Lenninger Tal

Auf dem Sprung in die neue Saison

Freizeit Später als andere Bäder öffnet das Lenninger Freibad erst am 6. Juli. Planschen und Buddeln sind corona-bedingt jedoch tabu, und es gibt ausschließlich Halbtageskarten. Von Anke Kirsammer

Ein sportliches Eintauchen ins kühle Nass kann es in Lenningen dieses Jahr nur geben, wenn wenig Betrieb ist und die Aufsicht ei
Ein sportliches Eintauchen ins kühle Nass kann es in Lenningen dieses Jahr nur geben, wenn wenig Betrieb ist und die Aufsicht ein wachsames Auge auf die Einhaltung der Regeln hat. Archiv-Foto: Deniz Calagan

Länger als andernorts wurde in Lenningen gezögert: Das Freibad trotz Corona-Auflagen öffnen oder doch lieber zulassen? Nun hat der Gemeinderat beschlossen, dass die Saison am 6. Juli startet. „Wir freuen uns, dass wir loslegen dürfen“, sagt der Chef des Betreibers Aquafun, Andreas Fink. Er fürchtet um die Zukunft vieler Schwimmbäder - unabhängig von einer zweiten Infektionswelle.
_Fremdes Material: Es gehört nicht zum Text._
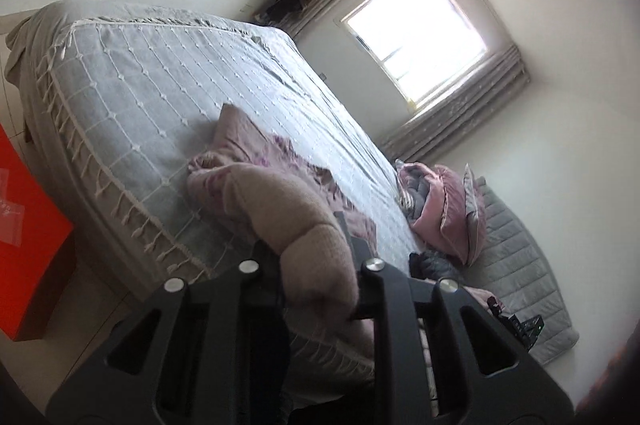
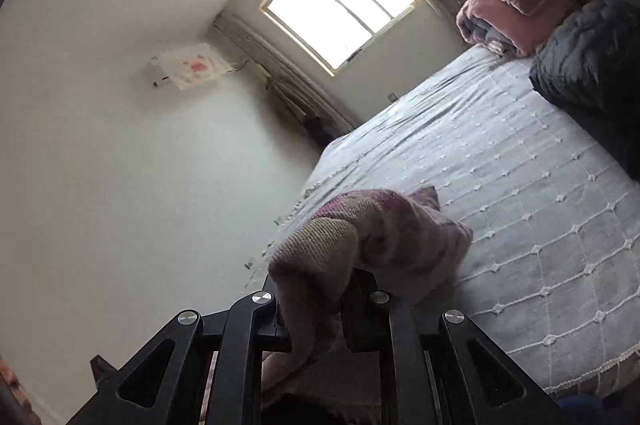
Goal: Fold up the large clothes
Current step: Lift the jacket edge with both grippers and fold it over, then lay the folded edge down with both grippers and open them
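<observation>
To do this lift well, both hands should rise evenly and keep the edge taut so the cloth hangs straight. The left gripper and the right gripper are each clamped on the pink knitted garment — its rest trails ahead onto the near part of the bed.
</observation>
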`<action>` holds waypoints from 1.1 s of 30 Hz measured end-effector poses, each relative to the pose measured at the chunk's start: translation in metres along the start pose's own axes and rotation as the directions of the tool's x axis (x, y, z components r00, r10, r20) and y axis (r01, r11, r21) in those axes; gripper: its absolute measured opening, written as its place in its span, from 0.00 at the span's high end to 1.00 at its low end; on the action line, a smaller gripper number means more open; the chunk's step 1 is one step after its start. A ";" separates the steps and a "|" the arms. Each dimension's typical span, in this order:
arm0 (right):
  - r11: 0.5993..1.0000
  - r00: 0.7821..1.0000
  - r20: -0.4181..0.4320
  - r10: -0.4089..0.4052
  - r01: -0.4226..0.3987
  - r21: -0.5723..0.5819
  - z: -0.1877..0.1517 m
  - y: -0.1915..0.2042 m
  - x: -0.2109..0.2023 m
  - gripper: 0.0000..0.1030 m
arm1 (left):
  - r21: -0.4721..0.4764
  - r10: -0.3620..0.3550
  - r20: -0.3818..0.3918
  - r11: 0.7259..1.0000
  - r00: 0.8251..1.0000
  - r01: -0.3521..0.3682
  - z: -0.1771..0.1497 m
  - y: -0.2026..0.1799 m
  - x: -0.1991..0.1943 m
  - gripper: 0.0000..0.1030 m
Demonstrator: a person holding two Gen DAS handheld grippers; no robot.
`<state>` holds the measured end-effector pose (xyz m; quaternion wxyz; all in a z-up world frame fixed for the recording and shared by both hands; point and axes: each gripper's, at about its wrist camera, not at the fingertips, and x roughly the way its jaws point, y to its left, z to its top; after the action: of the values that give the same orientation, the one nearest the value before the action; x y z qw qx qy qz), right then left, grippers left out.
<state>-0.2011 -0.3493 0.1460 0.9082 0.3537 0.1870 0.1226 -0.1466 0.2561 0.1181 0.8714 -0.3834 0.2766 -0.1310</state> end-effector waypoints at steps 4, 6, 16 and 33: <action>1.000 1.000 0.004 0.006 -0.006 -0.020 0.022 0.014 0.033 0.85 | -0.009 -0.010 0.010 1.000 1.000 0.010 0.029 -0.005 0.014 0.80; 1.000 1.000 0.004 0.010 -0.010 -0.005 0.036 0.015 0.055 0.85 | -0.022 -0.017 -0.002 1.000 1.000 0.017 0.051 -0.009 0.032 0.80; 0.992 0.995 -0.067 -0.077 0.083 0.099 0.138 -0.007 0.252 0.84 | -0.131 0.174 -0.070 0.974 0.982 -0.182 0.201 -0.018 0.232 0.80; 0.739 0.751 -0.523 -0.403 0.604 0.298 0.108 -0.199 0.499 0.72 | 0.025 0.385 -0.547 0.895 0.744 -0.445 0.220 0.096 0.511 0.56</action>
<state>0.3125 -0.3798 -0.0435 0.7353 0.4519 0.4936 -0.1073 0.3981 0.2264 -0.0260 0.7434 -0.3058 0.5944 -0.0210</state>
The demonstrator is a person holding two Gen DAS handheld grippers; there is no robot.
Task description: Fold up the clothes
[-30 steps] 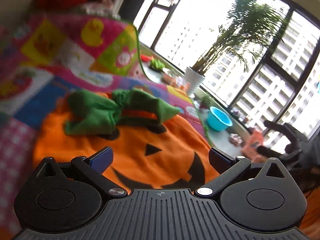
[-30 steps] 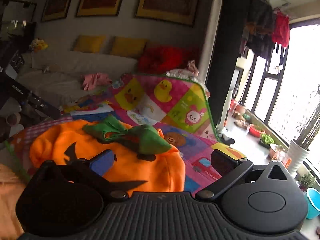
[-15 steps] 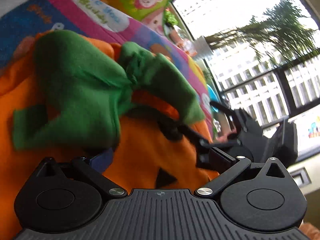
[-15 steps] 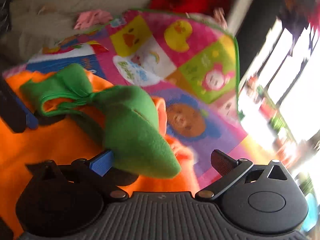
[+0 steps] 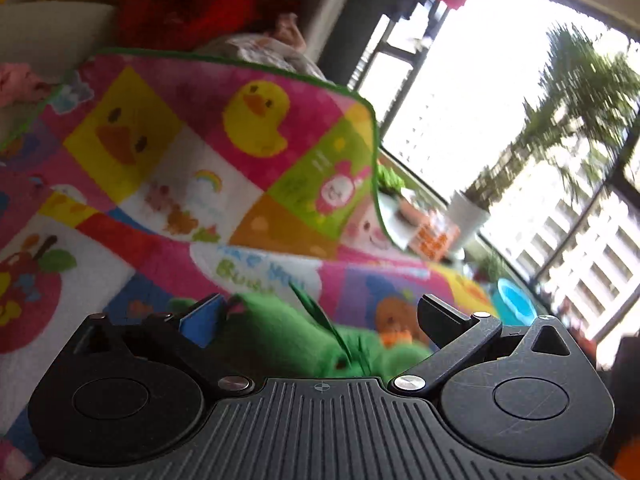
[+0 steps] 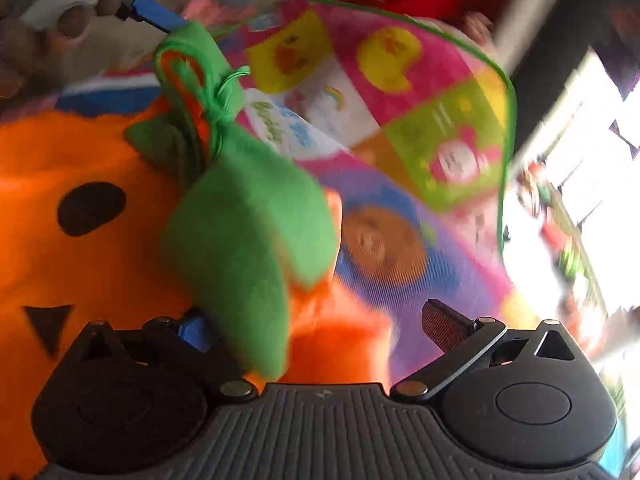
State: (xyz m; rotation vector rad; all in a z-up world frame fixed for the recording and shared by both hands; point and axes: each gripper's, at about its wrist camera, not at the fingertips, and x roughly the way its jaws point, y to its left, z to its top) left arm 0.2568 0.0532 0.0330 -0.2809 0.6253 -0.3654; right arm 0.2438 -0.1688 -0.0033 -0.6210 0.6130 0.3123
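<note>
Cartoon play mat (image 6: 420, 80) covers the surface, window behind. Orange pumpkin costume (image 6: 80, 168) lies on mat's left part; its green collar (image 6: 240, 232) (blurred) sits between both grippers' spread fingers. Left gripper (image 5: 320, 316) released, right gripper (image 6: 320, 328) released, collar ungripped.

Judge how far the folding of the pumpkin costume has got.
Done: no fold shows; the orange fleece pumpkin costume lies spread on the colourful cartoon play mat. In hand: both open tools, left tool and right tool, straddle its green fleece collar. Left: all folding.
</note>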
Wie überall ist das Badever- gnügen auch in Lenningen an zahlreiche Hygiene- und Abstandsregeln geknüpft und damit stark eingeschränkt. Weil gemäß der Vorgabe der Landesregierung auf zehn Quadratmeter Liegefläche nur ein Besucher kommen darf, wird die Besucherzahl zunächst auf 100 beschränkt. Sollten es die Abläufe ermöglichen, könnte die maximale Zahl auch auf 150 erhöht werden. Damit jedoch mehr Badegäste im Wasser abtauchen können, werden zwei Zeitfenster angeboten: Eins von 10 bis 14 Uhr und eins von 15 bis 19 Uhr. Dazwischen wird das Bad gereinigt. Es gibt ausschließlich Halbtageskarten, die online gebucht und bezahlt werden. Das Ticket muss ausgedruckt und beim Eintritt am Eingang eingescannt werden.

Maximal 25 Schwimmer dürfen gleichzeitig ihre Bahnen ziehen. Wo der Abstand von 1,50 Metern nicht eingehalten werden kann, braucht es einen Mund-Nasen-Schutz. Das gilt beispielsweise für den Eingang und den Bereich vor den Toiletten. Duschen und Spinde bleiben deshalb geschlossen, und nur jede zweite Umkleidekabine wird geöffnet. Planschen und Buddeln sind tabu, da es die Verwaltung für nicht realistisch hält, dass in dem kleinen Kinderbecken beziehungsweise in der Matsch- ecke der vorgeschriebene Abstand eingehalten werden kann. „Trotz der strengen Auflagen und der damit verbundenen zusätzlichen Kosten möchte der Gemeinderat einen Freibadbesuch ermöglichen“, erklärt Bürgermeister Michael Schlecht. Gerade in der Corona-Zeit komme ihm eine besondere soziale Bedeutung zu.

Zusammen mit Aquafun geht es nun an die restlichen Vorbereitungen, um einen möglichst reibungslosen Start hinzubekommen. Die Grundreinigung lief unabhängig vom Beschluss des Gemeinderats bereits vergangene Woche an.

Die Gemeinde arbeitet am Limit

Kirchheim und Weilheim haben ihre Freibäder schon diese Woche geöffnet. Dass es in Lenningen Juli wird, bis Schwimmer ihrem Hobby frönen dürfen, erklärt der Rathauschef unter anderem damit, dass die Verwaltung mit ihrer Personaldecke am Limit arbeitet. „Die Verordnungen der Landesregierung fordern uns ordentlich heraus.“ Hinzu komme zum 29. Juni noch die Öffnung aller sieben Kindergärten für den Regelbetrieb unter Pandemiebedingungen und der Regelbetrieb in den drei Grundschulen. „Das hat für uns oberste Priorität“, betont Michael Schlecht. Ebenfalls vom 29. Juni an sollen sämtliche Hallen und andere Gebäude wieder genutzt werden können. Gefordert sei damit vor allem das Hochbauamt, das sich jetzt zusätzlich um die Öffnung des Freibads kümmern müsse. „Da wir den Betrieb gründlich und gut vorbereiten müssen, nehmen wir uns dafür etwas mehr Zeit, damit der Druck auf die Mitarbeiter, die das Ganze umsetzen dürfen, nicht ungesund wird.“

Karten kosten dieses Jahr 2,50 Euro für Erwachsene, für Kinder und Jugendliche bis 18 Jahre einen Euro. Für Kinder unter sechs ist der Eintritt frei.